O único consenso é que um sinal verdadeiramente credível será trazido ao mundo. Isto não é por uma questão de privacidade. Não há obrigação de detectar tentativas de verificação enquanto elas estão em andamento, para evitar transtornos e reduzir alarmes falsos.
No entanto, as conclusões confirmaram que os protocolos exigem total transparência. Os dados, os métodos de análise e o código utilizados devem estar abertos a toda a comunidade científica global e, na verdade, ao público para replicação.
Devemos responder?
Uma adição significativa à declaração de 2026 é o foco na saúde dos investigadores.
Nos últimos anos, temos visto como os cientistas que estão no centro de notícias de grande visibilidade podem tornar-se alvos de assédio ou de “doxxing”, onde pessoas mal-intencionadas destacam cientistas individuais online. As novas diretrizes instaram as instituições a proteger os seus investigadores de repercussões profissionais negativas e de assédio físico ou digital.
Os protocolos para o endereço “lixo” do nosso partido são: radiofrequência
interferência (RFI). As bandas de radiofrequência que os cientistas do SETI usam para ouvir ET estão cada vez mais poluídas – do submundo por redes móveis, de radar e electrónicas mal protegidas; e ainda por cima o crescimento de “megaconstelações” de satélites como o Starlink.
A declaração apela a esforços internacionais extraordinários para proteger as frequências onde o sinal é detectado, desde que o nosso “canal de comunicação” não seja sobrecarregado pela nossa tecnologia.
A controvérsia não faz parte da pesquisa do SETI; é novidade O que METI (Uma mensagem da Inteligência Extraterrestre) o conceito de sinais intencionais para outros mundos divide a comunidade. Tal como incluído nas declarações anteriores, a Declaração de 2026 permanece em parte firme: nenhuma resposta deve ser enviada até que uma consulta internacional seja emitida.
Decidir como representar a Terra perante um culto estrangeiro é uma escolha que pertence a todas as pessoas, não a uma única organização ou indivíduo. Esses planos
isso deve ser feito através das Nações Unidas ou de outros organismos globais amplamente representativos.
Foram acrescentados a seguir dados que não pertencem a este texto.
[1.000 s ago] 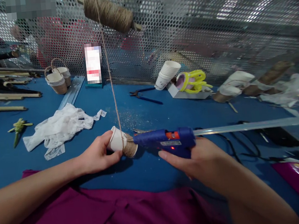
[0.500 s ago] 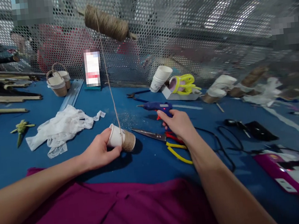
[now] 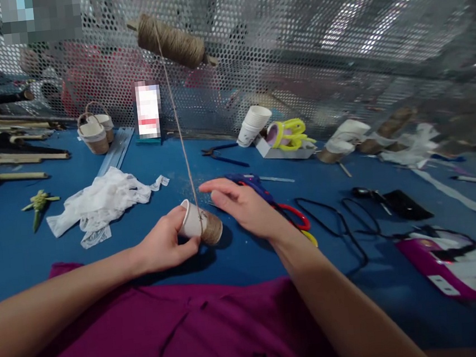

A descoberta de vida inteligente fora da Terra seria uma das muitas
um evento transformador na história humana. O Comitê SETI da IAA possui um Subcomitê de Pós-Detecção permanente para ajudar a gerenciá-lo.
Este corpo simplesmente não estará cheio de astrólogos; Incluirá especialistas internacionais em ética, direito, estratégias sociais e de comunicação sobre as implicações complexas e de longo prazo da sociedade de contato.
Os próprios novos protocolos são concebidos como documentos vivos, que serão complementados por um Código de Conduta e Diretrizes de Melhores Práticas separados, que são revistos e atualizados periodicamente para refletir as “melhores práticas” do momento.
A Declaração Revisada foi recentemente adotada formalmente por teólogos Conselho de Administração da IAA e durante o resto do ano é interposto com outras instituições adequadas para o seu consentimento.
O próximo objetivo será apresentar um trabalho científico mais abrangente
a cidade em Congresso Astronáutico Internacional na Turquia em agosto de 2026. Além disso, o conselho espera que os novos protocolos também possam ser revistos e observados pela ONU.
Ao estabelecer estas regras estritas agora, estamos a garantir que, se ou quando esse sinal finalmente chegar, o mundo estará pronto para ouvir, verificar e responder como um só planeta.
Michael GarrettCátedra St. Bernard Lovell de Astrofísica; Universidade de Manchester. Este artigo foi publicado em A conversa sob uma licença da Wikimedia. Leia o artigo original.